All lines from the start of the listing below through the line containing "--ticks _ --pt" are to be written out again exactly, and no others.
---
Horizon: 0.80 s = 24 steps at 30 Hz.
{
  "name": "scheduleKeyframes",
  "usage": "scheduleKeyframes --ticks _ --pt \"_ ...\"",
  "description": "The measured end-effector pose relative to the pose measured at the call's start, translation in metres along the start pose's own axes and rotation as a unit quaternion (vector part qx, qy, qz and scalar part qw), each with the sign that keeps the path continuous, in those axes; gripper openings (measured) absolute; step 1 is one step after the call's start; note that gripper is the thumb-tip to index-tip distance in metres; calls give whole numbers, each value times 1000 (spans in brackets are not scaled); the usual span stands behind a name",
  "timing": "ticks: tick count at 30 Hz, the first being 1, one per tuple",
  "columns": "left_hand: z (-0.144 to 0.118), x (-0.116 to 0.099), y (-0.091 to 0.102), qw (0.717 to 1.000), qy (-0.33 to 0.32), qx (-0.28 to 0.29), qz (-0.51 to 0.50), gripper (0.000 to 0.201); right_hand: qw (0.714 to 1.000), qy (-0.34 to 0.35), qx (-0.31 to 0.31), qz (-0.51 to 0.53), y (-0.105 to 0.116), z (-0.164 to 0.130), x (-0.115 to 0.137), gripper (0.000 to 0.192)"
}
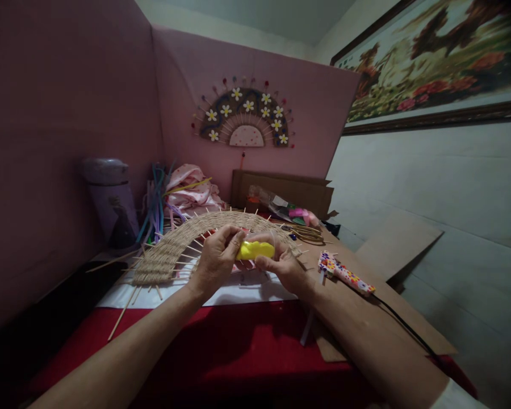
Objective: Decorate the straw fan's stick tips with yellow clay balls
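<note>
I see both hands meeting over the woven arch (176,241), a half-ring of pale cord wound around thin sticks that fan outward from it. The left hand (215,258) and the right hand (283,264) share a small yellow piece (255,250), held just in front of the arch's inner curve. The left fingers (234,238) pinch its near end; the right fingers (266,262) are clenched around the other end, thumb under and forefinger curled over the top. What the yellow piece is exactly, I cannot tell.

The arch lies on a white sheet (238,295) spread on the red worktop (247,352). Just right of the arch, on a brown cardboard sheet (392,307), rests a glue gun (344,274) in a flowered pattern, its black cable (404,326) trailing away toward me. Behind the arch stands an open cardboard box (281,190) with coloured packets in it, and left of that box a pink cloth bundle (193,190) and a sheaf of coloured strips (153,207). Further left of the arch stands a purple jug (111,199). Above the arch, on the pink wall (68,113), hangs a finished fan-shaped piece (244,119) with white flowers. A framed picture (434,62) hangs up to the right.
</note>
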<state>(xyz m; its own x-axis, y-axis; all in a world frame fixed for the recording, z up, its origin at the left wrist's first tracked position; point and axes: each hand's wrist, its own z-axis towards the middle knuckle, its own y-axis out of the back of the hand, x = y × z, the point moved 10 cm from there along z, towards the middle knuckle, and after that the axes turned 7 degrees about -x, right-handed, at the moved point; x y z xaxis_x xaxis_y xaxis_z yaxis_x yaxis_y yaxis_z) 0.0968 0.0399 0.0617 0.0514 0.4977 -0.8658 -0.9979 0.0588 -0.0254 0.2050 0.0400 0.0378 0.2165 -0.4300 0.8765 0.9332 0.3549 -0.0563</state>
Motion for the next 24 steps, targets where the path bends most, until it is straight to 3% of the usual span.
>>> scheduleKeyframes --ticks 5,14,24 --pt "1 -4 8 996 -46 -30 66 21 999 -3 33 -4 -8 -3 4 33" --pt "-1 0 2 1000 13 -17 -19 27 1000 4 5 -10 -5 -1 6 45" --pt "0 -1 1 1000 7 -11 -20 26 1000 9 15 -4 -5 -1 6 46"
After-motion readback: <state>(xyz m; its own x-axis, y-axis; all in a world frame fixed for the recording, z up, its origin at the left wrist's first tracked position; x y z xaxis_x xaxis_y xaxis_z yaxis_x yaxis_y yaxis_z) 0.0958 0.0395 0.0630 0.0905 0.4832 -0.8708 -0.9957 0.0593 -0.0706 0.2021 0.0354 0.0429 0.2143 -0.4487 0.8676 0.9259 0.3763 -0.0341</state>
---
■ **Problem solution**
Horizon: 0.80 s = 24 steps at 30 Hz.
{
  "name": "scheduleKeyframes",
  "usage": "scheduleKeyframes --ticks _ --pt \"_ ...\"",

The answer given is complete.